Please, could you print all the lines below exactly, leaving out the pictures?
-*-*-
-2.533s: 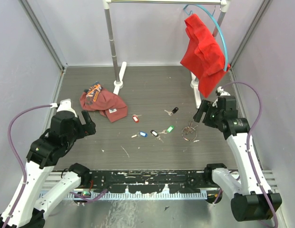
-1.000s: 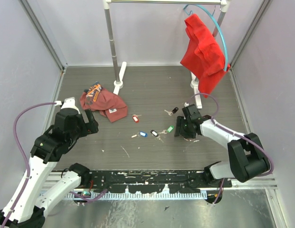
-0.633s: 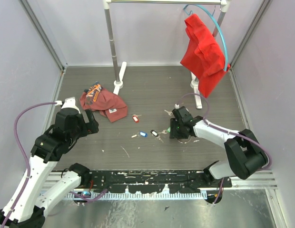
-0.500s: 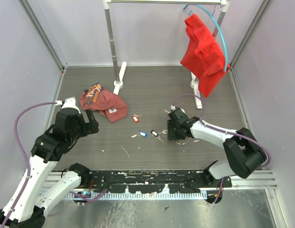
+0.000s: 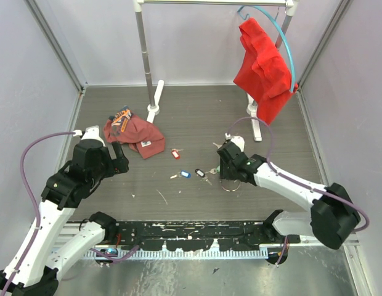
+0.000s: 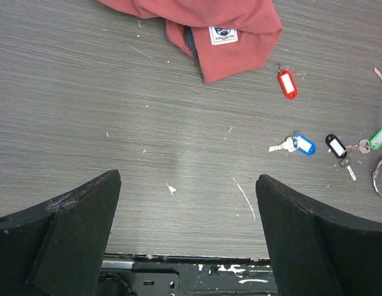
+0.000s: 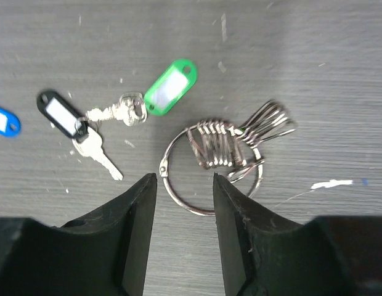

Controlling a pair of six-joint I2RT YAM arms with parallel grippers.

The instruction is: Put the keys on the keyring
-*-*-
> **ANSWER SPACE**:
-2.533s: 
-1.000s: 
-0.633s: 
-0.500s: 
+0.000s: 
+0.000s: 
+0.000s: 

Controlling a pair of six-joint I2RT YAM arms with parallel grippers.

The instruction is: Put the keys on the keyring

The exercise calls for nothing more.